Ever wanted to know how technical analysis anticipates and capitalizes on market movements? It is a whole set of techniques that, when put together, allow us to detect the moves with the highest probability of success.
Today, we will start from the beginning with Japanese candlesticks and particularly, their bullish configuration.
What is a Japanese candlestick?
Before we go into details about the different patterns, let’s start at the beginning! Japanese candlesticks first appeared in Japan in the 18th century. Before any other form of a candlestick surfaced, Japanese investors were already using this technique to trade rice in the market! This technique was only discovered by the Americans in the 1980s.
A Japanese candlestick has four elements—an opening price, a closing price, a high price, and a low price. Graphically, it looks like this:
The importance of timeframe in trading
Each candle represents a quotation period. Does it already sound confusing? Do not worry—we will explain. On charting software such as TradingView or ProRealTime, you can change what is called the timeframe. This can be anything from less than a minute, to a month or more. Specifically, if you choose a timeframe of 15 minutes, each candlestick at its close will represent the history of the last 15 minutes of trading.
The choice of timeframe is a very important element in the analysis of candlesticks and more globally, in all technical analyses. The longer the timeframe, the more relevant your analysis will be. Indeed, a shorter timeframe tends to provide more false signals. The patterns we will analyze below are valid on all timeframes.
Continuation or Reversal?
Today, we will separate candlestick patterns into two main categories: reversal patterns and continuation patterns. This distinction is important because it will help you avoid many costly mistakes.
Indeed, a reversal pattern will have a much better chance of being valid if it occurs on the support zone; rather than if the same structure appears under resistance. If it is the latter, it will not have the same value and will be a source of false signals, hence the importance of knowing which pattern to look for at which point.
A bullish gap is defined as a Japanese candlestick whose opening price is higher than the closing price of the previous candlestick. It usually occurs in an uptrend and is often formed after being characterized by several large green Japanese candlesticks.

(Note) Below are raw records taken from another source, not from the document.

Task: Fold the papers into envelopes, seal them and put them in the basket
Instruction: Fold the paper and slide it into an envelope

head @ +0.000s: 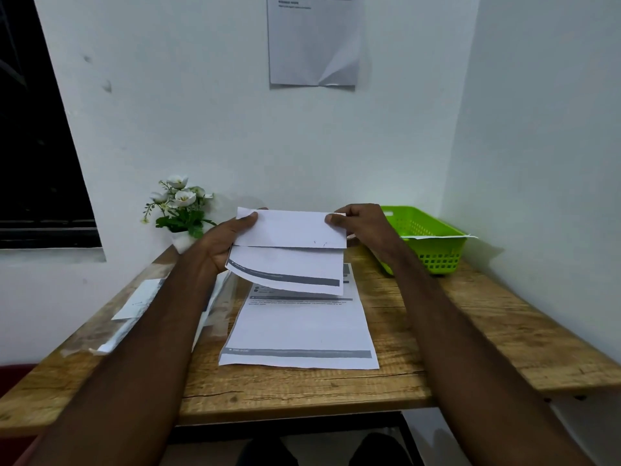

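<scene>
I hold a folded white paper (289, 250) in the air above the wooden table (470, 324). Its top flap is folded down toward me and a lower flap with a grey band hangs free. My left hand (223, 238) grips its left edge, thumb on the front. My right hand (359, 223) pinches its upper right corner. Below it a flat printed sheet (302, 327) lies on the table. A green plastic basket (433, 240) stands at the back right with a white paper edge showing over its rim.
A clear plastic sleeve with white envelopes (134, 311) lies on the table's left side under my left forearm. A small pot of white flowers (179, 210) stands at the back left against the wall. A sheet (314, 42) is stuck on the wall above.
</scene>
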The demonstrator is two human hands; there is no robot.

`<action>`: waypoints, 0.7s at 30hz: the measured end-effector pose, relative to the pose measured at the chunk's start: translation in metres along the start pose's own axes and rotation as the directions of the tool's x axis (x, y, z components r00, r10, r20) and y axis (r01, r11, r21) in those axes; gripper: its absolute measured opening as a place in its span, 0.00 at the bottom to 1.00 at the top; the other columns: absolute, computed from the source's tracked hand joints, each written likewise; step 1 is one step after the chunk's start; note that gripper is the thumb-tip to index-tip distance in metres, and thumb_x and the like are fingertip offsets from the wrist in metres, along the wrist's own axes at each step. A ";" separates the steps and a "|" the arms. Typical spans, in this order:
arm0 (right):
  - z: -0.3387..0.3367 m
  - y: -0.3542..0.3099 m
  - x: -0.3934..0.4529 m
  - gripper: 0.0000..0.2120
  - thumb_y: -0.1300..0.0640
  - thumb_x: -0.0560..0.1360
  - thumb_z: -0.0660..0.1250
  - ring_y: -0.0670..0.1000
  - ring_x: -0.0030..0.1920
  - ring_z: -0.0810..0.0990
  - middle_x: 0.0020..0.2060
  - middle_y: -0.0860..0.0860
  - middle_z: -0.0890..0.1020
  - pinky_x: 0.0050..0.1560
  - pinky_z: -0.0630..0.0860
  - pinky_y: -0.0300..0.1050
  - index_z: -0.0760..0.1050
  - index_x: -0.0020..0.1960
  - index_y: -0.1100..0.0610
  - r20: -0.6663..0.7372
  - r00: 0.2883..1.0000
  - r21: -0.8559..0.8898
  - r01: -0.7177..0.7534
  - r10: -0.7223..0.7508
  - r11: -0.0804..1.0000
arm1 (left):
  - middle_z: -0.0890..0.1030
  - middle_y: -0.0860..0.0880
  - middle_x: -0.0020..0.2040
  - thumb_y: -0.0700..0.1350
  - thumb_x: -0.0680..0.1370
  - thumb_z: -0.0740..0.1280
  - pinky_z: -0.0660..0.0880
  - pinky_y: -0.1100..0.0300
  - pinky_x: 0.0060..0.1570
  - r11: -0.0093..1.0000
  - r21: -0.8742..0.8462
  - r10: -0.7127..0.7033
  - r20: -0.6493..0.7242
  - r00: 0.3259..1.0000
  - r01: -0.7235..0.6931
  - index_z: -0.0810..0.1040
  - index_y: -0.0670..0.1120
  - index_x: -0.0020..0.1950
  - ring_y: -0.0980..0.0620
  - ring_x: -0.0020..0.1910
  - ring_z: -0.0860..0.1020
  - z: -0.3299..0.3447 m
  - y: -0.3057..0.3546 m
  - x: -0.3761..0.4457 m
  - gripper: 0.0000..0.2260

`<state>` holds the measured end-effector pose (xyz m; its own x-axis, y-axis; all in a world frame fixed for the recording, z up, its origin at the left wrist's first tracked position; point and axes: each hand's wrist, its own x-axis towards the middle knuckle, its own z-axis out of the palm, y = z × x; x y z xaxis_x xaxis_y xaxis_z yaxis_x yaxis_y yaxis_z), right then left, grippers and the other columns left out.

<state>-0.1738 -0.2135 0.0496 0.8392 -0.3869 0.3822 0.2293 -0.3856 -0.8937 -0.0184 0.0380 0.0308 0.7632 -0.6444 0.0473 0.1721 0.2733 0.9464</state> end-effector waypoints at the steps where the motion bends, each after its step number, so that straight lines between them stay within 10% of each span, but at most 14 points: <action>1: -0.001 0.002 -0.001 0.13 0.54 0.72 0.78 0.51 0.43 0.87 0.46 0.58 0.88 0.42 0.83 0.46 0.85 0.50 0.62 0.044 0.998 0.059 -0.045 0.043 0.997 | 0.88 0.44 0.48 0.47 0.83 0.65 0.84 0.50 0.35 1.000 0.001 0.001 -0.003 1.000 -0.001 0.82 0.46 0.58 0.46 0.43 0.88 0.000 0.000 0.000 0.09; 10: -0.004 0.010 0.004 0.16 0.58 0.75 0.76 0.60 0.56 0.86 0.53 0.57 0.87 0.57 0.82 0.60 0.83 0.61 0.61 0.036 0.994 0.267 -0.106 0.100 0.958 | 0.85 0.38 0.57 0.42 0.78 0.70 0.84 0.47 0.43 0.986 0.066 -0.161 0.102 0.982 0.154 0.84 0.39 0.61 0.42 0.52 0.86 0.003 0.001 -0.009 0.13; 21: -0.010 0.005 0.000 0.14 0.69 0.73 0.72 0.57 0.49 0.86 0.51 0.59 0.87 0.51 0.85 0.55 0.84 0.58 0.62 0.067 0.994 0.279 -0.100 0.084 0.955 | 0.84 0.37 0.54 0.36 0.84 0.61 0.85 0.49 0.43 0.976 0.075 -0.207 0.012 0.978 0.206 0.75 0.35 0.65 0.44 0.42 0.87 0.007 0.000 -0.008 0.11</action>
<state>-0.1779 -0.2237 0.0478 0.8867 -0.3609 0.2890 0.2731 -0.0957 -0.9572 -0.0289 0.0378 0.0330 0.7035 -0.6955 -0.1463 0.2786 0.0804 0.9570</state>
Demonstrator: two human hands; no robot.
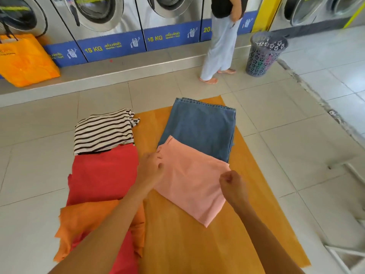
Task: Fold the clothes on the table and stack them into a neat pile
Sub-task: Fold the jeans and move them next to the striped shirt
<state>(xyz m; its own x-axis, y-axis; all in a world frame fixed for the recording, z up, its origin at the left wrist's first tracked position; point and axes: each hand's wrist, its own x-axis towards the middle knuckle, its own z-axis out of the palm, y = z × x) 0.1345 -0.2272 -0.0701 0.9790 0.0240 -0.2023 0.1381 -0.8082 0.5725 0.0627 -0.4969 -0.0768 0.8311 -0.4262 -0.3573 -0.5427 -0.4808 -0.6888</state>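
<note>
A folded pink cloth (189, 180) lies tilted on the wooden table (197, 246), its far corner overlapping folded blue jeans (199, 127). My left hand (151, 168) pinches the pink cloth's left edge. My right hand (233, 184) is closed on its right corner. On the table's left side lie a black-and-white striped shirt (103, 131), a red garment (102, 175) and an orange garment (90, 224), all unfolded and hanging over the table's left edge.
A row of washing machines (110, 20) lines the far wall. An orange bag (23, 60) sits on the ledge at left. A person (223, 40) stands by a grey laundry basket (264, 54). Tiled floor surrounds the table.
</note>
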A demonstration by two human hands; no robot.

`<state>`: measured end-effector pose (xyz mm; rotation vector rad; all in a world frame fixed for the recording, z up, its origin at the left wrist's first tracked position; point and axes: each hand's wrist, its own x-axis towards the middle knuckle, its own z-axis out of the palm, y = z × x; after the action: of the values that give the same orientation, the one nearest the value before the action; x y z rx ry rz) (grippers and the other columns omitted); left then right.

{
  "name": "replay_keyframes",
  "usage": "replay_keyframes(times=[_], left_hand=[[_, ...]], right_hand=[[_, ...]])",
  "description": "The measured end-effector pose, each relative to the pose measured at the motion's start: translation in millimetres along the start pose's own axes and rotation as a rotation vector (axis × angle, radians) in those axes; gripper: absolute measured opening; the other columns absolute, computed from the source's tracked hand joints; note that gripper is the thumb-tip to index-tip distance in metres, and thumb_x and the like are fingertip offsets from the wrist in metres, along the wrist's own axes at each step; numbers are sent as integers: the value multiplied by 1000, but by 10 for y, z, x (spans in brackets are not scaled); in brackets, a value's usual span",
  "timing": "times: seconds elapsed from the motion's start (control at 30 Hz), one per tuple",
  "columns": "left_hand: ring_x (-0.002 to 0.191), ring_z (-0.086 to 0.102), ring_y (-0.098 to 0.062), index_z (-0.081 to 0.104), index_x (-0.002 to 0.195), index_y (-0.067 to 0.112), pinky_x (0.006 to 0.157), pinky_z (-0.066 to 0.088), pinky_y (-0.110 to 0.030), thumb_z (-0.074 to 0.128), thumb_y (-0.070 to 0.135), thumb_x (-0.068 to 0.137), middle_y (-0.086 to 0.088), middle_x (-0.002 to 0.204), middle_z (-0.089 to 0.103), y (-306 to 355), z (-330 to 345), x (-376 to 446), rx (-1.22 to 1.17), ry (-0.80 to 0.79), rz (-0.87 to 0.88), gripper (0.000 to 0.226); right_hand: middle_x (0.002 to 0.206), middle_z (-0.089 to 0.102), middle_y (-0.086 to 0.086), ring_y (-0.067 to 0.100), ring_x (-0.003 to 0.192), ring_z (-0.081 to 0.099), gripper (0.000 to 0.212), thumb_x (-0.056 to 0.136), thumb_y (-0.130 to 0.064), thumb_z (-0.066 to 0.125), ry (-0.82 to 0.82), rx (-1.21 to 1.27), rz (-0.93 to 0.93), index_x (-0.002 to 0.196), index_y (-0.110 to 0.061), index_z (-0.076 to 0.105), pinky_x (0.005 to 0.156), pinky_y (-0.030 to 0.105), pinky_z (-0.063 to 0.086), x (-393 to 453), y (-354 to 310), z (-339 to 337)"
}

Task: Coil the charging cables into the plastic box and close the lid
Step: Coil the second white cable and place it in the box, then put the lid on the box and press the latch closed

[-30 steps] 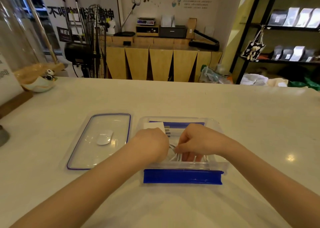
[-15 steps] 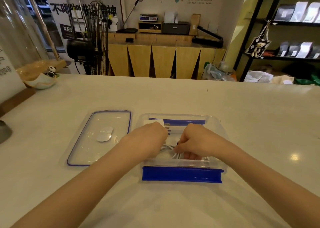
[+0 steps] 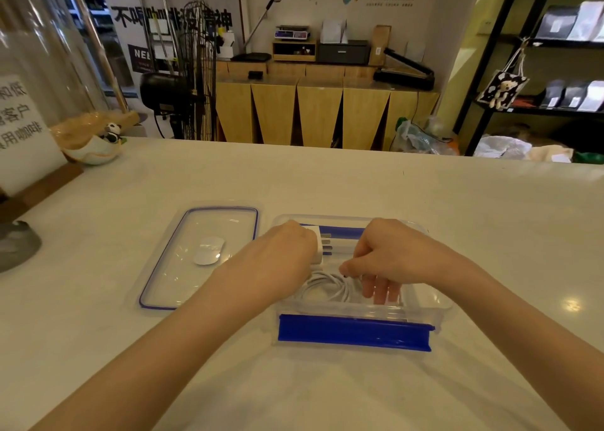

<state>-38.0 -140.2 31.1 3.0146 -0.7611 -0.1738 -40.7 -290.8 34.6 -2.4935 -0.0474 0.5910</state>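
A clear plastic box with blue clip flaps sits open on the white counter in front of me. Inside it lies a coiled white charging cable. My left hand is inside the box's left end, holding a white charger plug whose metal prongs point right. My right hand reaches into the box and pinches the cable coil with its fingers curled down. The clear lid with a blue seal rim lies flat on the counter just left of the box.
A wooden sign stand and a small bowl with a panda figure stand at the counter's far left. A grey object sits at the left edge. Behind the counter are a fan, wooden cabinets and black shelves.
My left hand has lifted slightly, showing more of the plug. The right hand's fingers have pushed down onto the coil, which is now more visible between my hands.
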Motion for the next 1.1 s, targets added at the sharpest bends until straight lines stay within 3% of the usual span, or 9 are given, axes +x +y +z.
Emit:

It can happen that the gap is filled, that is to say, that the prices come down, not necessarily at the close but at least to the closing price of the previous candlestick. The best way to analyze candlesticks is to couple them with volume analysis.
In the case of a continuation gap, we prefer to look for a strong buying volume, in order to determine and confirm the continuation of a bullish trend.
This candlestick pattern is a typical case of continuation. It is equivalent to a consolidation composed of 3 candlesticks of indecision between 2 directional green candles to allow prices to catch their breath before resuming the rise.
For this to be confirmed, the close of the last candle must be higher than the close of the first bullish candle. Of course, neither the consolidation candle nor the confirming candle must have a low below the first green candle.
Now, let’s look at reversal candles. As for the continuation candles, it will generally be preferable to see a rise in volume at the same time for these patterns to be valid.
This pattern is one of the most relevant to remember. The opening price of the second candle must be at least lower than the closing price of the previous bearish candle. If it is lower than the low of the bearish candle, it is even better!
The closing price of the bullish candle should be at least higher than the opening price of the bearish candle; even better if it is higher than the high point of the latter.
If the green candle is a Marabozu, ie. Its low and high points are also openings and closing points while encompassing the entire previous candle, this is the most powerful form of Bullish Engulfment. We tend to see this kind of pattern in a support zone.
The hammer is also one of the most important turning configurations. It also appears very often towards support and is just as, if not more powerful, than engulfing. Indeed, the hammer consists of a small body and long wick, indicating a low point.
The psychology inherent in this pattern is a strong buy on the support level which completely negates the previous bearish move and sometimes even closes higher. It is very common to see a huge increase in volume on this type of pattern.
We have seen that there are different types of Japanese candlestick patterns, reversal, and continuation. As always in technical analysis, a single method should not be applied blindly but rather used in conjunction with other tools. One of the important tools to use in combination is volume.